What you need to do: From the data below, repeat exactly the lines from the line with "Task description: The" to the line with "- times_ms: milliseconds", both included.
START Supplied data
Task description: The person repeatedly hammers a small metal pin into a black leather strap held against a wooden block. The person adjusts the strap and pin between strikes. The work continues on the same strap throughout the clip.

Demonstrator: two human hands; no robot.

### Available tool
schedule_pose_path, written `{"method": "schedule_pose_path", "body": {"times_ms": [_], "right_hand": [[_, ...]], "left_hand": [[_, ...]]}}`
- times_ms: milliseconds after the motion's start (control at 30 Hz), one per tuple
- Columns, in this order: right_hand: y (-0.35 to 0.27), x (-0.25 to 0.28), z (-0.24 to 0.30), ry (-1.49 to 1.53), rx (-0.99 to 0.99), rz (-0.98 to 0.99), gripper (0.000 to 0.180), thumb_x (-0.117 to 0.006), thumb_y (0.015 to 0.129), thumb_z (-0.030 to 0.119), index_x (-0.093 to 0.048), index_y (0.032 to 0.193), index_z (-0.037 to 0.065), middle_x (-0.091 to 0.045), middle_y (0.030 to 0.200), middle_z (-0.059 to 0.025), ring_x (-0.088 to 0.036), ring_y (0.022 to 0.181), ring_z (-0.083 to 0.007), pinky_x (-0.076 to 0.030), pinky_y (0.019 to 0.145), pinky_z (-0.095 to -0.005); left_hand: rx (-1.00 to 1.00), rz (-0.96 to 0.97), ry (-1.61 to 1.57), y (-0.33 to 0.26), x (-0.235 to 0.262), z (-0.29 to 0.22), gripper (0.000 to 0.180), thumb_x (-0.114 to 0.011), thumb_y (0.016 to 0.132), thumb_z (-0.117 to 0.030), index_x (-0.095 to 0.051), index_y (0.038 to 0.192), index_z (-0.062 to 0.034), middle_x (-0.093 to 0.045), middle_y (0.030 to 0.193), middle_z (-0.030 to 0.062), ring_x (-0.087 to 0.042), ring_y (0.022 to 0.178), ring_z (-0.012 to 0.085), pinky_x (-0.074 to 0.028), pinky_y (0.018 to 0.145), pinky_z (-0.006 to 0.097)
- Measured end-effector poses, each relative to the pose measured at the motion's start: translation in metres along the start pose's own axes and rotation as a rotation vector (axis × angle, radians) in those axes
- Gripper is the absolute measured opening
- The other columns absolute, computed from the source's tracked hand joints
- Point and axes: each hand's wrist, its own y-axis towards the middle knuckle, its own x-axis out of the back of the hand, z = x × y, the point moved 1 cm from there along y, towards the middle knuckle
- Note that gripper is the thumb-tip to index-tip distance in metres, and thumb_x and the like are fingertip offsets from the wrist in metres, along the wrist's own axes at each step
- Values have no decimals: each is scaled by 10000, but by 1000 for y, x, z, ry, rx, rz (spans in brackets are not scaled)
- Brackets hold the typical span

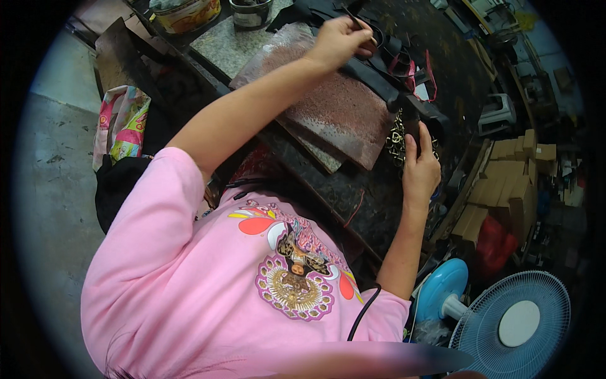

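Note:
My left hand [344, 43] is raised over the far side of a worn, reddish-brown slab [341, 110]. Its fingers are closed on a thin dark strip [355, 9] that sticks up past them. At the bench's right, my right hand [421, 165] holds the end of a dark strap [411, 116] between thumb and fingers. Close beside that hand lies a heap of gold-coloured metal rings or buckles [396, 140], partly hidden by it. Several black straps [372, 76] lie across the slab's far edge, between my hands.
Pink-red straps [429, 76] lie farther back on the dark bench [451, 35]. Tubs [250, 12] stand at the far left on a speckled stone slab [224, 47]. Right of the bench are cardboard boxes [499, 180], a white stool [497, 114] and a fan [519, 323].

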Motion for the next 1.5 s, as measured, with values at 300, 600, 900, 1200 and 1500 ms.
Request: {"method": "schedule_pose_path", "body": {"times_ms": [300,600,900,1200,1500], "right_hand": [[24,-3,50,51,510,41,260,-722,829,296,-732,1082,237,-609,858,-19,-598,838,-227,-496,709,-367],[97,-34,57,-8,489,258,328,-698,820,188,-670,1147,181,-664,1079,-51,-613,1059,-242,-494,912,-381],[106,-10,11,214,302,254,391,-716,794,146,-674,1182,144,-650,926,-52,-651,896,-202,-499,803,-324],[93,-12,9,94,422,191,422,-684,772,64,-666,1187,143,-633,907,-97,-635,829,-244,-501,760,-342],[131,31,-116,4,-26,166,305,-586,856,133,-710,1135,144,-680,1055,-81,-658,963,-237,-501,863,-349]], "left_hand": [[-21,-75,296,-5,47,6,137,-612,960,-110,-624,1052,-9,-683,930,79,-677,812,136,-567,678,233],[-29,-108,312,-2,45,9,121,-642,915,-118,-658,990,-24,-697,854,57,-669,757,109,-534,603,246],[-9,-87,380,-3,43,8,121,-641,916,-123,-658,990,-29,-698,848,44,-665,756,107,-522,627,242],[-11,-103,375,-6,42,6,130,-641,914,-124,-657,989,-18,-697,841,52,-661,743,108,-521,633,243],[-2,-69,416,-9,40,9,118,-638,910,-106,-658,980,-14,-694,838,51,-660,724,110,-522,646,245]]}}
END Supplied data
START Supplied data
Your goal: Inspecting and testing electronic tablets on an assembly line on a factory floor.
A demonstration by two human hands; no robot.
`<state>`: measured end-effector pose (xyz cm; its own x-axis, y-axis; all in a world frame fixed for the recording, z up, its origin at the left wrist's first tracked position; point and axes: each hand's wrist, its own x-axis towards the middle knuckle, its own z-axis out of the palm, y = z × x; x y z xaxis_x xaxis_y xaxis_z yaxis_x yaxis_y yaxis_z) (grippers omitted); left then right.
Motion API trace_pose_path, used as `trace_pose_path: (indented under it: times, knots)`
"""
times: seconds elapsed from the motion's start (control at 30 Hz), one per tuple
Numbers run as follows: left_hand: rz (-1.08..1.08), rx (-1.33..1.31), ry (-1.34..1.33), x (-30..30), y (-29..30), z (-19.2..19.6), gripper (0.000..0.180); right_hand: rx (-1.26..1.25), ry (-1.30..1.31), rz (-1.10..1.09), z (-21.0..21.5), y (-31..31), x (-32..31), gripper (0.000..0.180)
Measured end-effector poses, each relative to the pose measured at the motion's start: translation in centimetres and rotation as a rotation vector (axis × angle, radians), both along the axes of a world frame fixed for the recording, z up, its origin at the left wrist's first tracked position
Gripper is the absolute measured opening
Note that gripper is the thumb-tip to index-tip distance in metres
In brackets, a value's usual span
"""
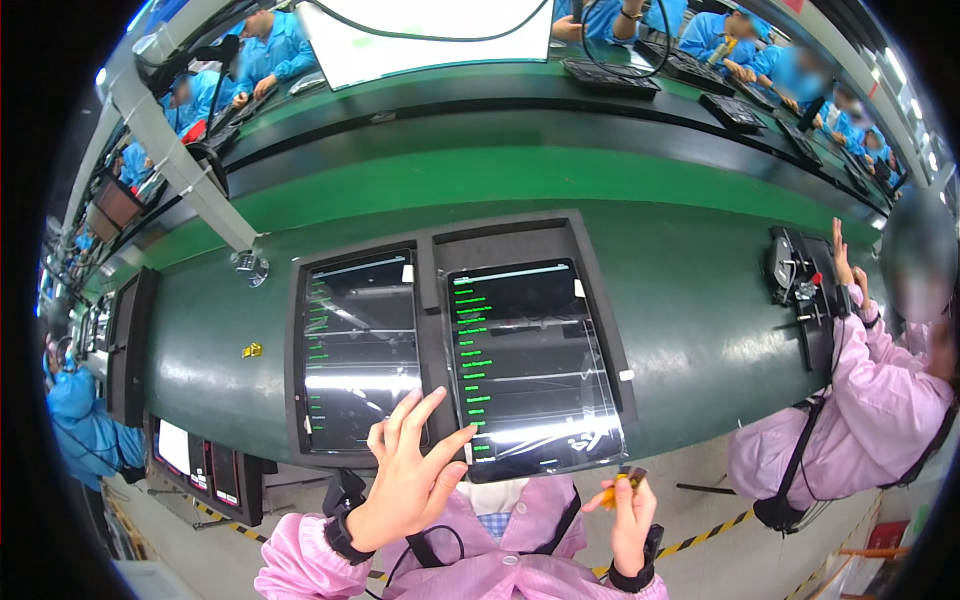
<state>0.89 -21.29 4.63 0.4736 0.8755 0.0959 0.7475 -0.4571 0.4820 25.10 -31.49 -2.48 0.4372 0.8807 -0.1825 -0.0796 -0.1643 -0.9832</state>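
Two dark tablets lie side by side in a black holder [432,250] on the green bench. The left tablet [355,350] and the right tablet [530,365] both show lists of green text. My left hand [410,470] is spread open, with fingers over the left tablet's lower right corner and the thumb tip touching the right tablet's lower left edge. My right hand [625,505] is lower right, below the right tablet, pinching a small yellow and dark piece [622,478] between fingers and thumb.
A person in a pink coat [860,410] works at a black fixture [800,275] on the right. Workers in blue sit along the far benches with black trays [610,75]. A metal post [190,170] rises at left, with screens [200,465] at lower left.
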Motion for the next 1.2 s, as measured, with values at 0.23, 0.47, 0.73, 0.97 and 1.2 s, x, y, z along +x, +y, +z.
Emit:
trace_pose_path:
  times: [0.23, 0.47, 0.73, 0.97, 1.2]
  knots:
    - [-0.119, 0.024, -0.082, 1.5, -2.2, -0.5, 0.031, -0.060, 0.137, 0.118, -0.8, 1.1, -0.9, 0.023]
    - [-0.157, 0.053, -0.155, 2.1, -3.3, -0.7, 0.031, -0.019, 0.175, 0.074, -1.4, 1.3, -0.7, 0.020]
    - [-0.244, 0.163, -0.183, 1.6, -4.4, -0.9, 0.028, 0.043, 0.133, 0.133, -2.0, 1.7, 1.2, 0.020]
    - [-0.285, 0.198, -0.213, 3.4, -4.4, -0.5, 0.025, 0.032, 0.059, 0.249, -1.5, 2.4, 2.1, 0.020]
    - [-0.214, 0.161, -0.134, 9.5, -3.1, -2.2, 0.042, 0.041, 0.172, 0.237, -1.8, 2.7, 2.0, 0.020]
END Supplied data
Answer space:
Task description: The person repeatedly hammers a small metal pin into a black leather strap held against a wooden block. The person adjusts the strap and pin between strikes. The work continues on the same strap throughout the clip.

Demonstrator: two human hands; no robot.

### Available tool
schedule_pose_path, written `{"method": "schedule_pose_path", "body": {"times_ms": [_], "right_hand": [[_, ...]], "left_hand": [[_, ...]]}}`
- times_ms: milliseconds after the motion's start (control at 30 Hz), one per tuple

The answer contains nothing more.